262 Views Asked by At

I would like to build a little helper function that can deal with fastq.gz and fastq.bz2 files.

I want to merge zcat and bzcat into one transparent function which can be used on both sorts of files:

zbzcat example.fastq.gz
zbzcat example.fastq.bz2


zbzcat() {
  file=`echo $1 | `
## Not working
  ext=${file##*/};
  
  if [ ext == "fastq.gz" ]; then
    exec gzip -cd "$@"  
  else
    exec bzip -cd "$@"  
  fi
}

The extension extraction is not working correctly. Are you aware of other solutions

3

There are 3 best solutions below

2
Socowi On BEST ANSWER

These are quite a lot of problems:

  • file=`echo $1 | ` gives a syntax error because there is no command after |. But you don't need the command substitution anyways. Just use file=$1.
  • ext=${file##*/} is not extracting the extension, but the filename. To extract the extension use ext=${file##*.}.
  • In your check you didn't use the variable $ext but the literal string ext.
  • Usually, only the string after the last dot in a filename is considered to be the extension. If you have file.fastq.gz, then the extension is gz. So use the check $ext = gz. That the uncompressed files are fastq files is irrelevant to the function anyways.
  • exec replaces the shell process with the given command. So after executing your function, the shell would exit. Just execute the command.

By the way: You don't have to extract the extension at all, when using pattern matchting:

zbzcat() {
  file="$1"
  case "$file" in
    *.gz) gzip -cd "$@";;
    *.bz2) bzip -cd "$@";;
    *) echo "Unknown file format" >&2;;
  esac
}

Alternatively, use 7z x which supports a lot of formats. Most distributions name the package p7zip.

3
user1934428 On
ext=${1##*.}

Why are you throwing in an echo and try to strip a /?

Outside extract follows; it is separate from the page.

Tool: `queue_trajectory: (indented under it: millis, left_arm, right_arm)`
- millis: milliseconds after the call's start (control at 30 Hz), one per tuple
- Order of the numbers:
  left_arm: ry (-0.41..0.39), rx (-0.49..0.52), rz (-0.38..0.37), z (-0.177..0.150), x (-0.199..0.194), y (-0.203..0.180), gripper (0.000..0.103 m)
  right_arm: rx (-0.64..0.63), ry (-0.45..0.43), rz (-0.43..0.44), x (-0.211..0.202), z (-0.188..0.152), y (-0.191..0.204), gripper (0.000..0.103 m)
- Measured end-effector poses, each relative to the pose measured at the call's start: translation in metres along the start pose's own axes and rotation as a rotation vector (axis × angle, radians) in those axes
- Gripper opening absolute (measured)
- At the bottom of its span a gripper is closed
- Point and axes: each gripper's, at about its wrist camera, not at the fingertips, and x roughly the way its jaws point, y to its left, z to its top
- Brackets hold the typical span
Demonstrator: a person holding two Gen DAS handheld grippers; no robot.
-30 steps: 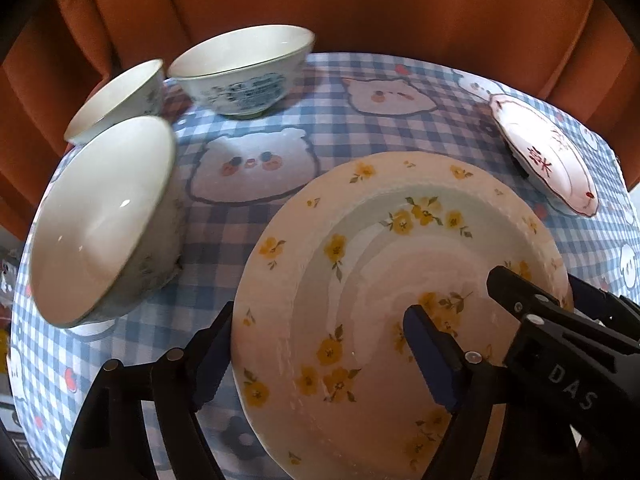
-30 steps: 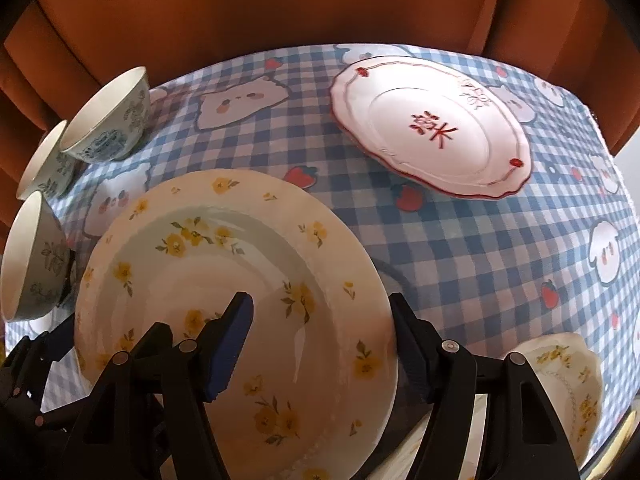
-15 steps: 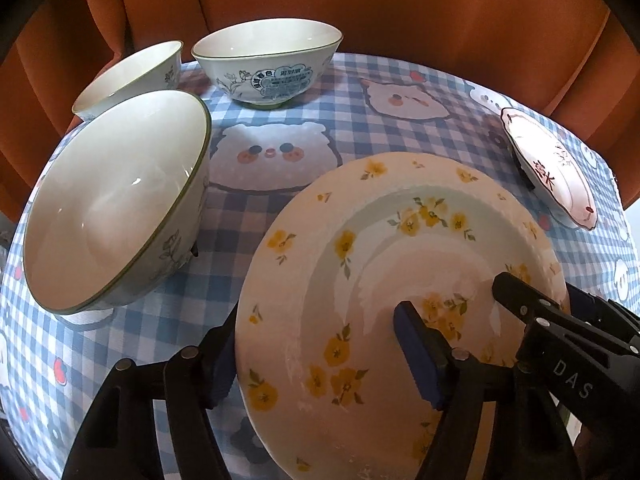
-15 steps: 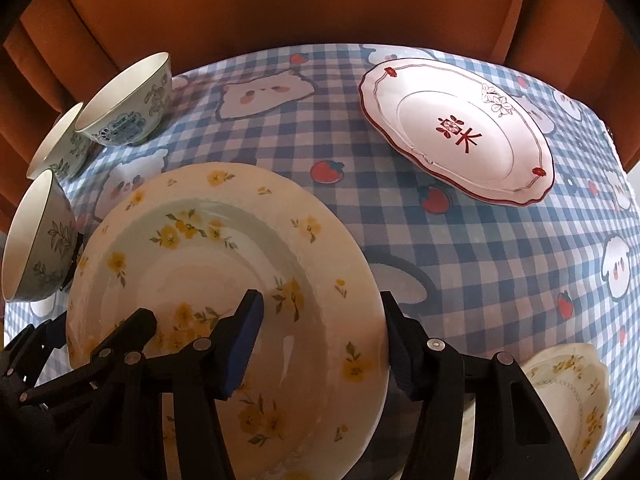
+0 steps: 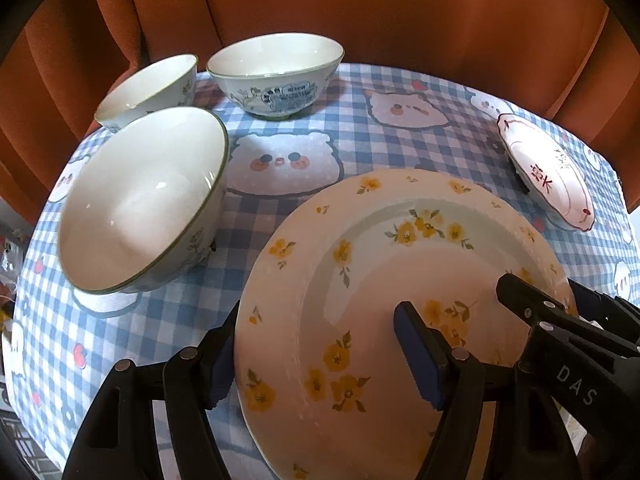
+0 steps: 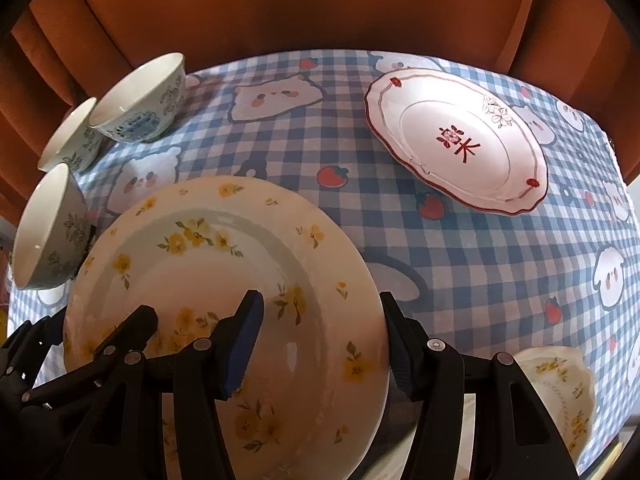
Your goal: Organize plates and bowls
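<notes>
A cream plate with yellow flowers (image 5: pixel 400 248) (image 6: pixel 208 264) lies near the front of the checked tablecloth (image 6: pixel 460 264). My left gripper (image 5: pixel 320 356) is shut on its left rim, one finger outside the edge and one blue pad on the inner face. On the right rim, my right gripper (image 6: pixel 322 344) is shut the same way. Each gripper shows in the other's view, at the plate's far side. Three white bowls (image 5: pixel 140 200) (image 5: pixel 148 88) (image 5: pixel 276 76) stand to the left. A red-rimmed plate (image 6: pixel 456 140) (image 5: pixel 548 172) rests at the back right.
A small floral dish (image 6: pixel 560 392) lies at the front right corner, close beside my right gripper. Orange fabric (image 5: pixel 400 20) rises behind the table's far edge. The nearest bowl stands close to the flowered plate's left rim.
Both grippers' jaws have narrowed onto the flowered plate's rim. Both views have shifted a little, so the bowls and the red-rimmed plate sit differently in frame.
</notes>
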Motion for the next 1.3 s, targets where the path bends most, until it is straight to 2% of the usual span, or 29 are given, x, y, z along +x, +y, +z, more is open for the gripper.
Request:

Also, the string ext (3 characters) will never be equal to the string fastq.gz (7 characters). If you want to check that the extension equals gz, just do a

if [[ $ext == gz ]]

Having said this, relying on the extension to get an idea of the content of a file is a bit brave. Perhaps a more reliable way would be to use the file to determine the most likely file type. The probably safest approach would be to just try a bzip extraction first, and if it fails, do the gzip extraction.

0
Gyula Kokas On

I think it would be better if you would use mimetype.

File extensions are not always correct.

decomp() {  
  case $(file -b --mime-type  $1)  in
    "application/gzip")
         gzip -cd "$@"
         ;;
    "application/x-bzip2")
         bzcat  "$@"
         ;;
    "application/x-xz")
        xzcat "$@"
        ;;
    *) 
      echo "Unknown file format" >&2
    ;;
  esac
}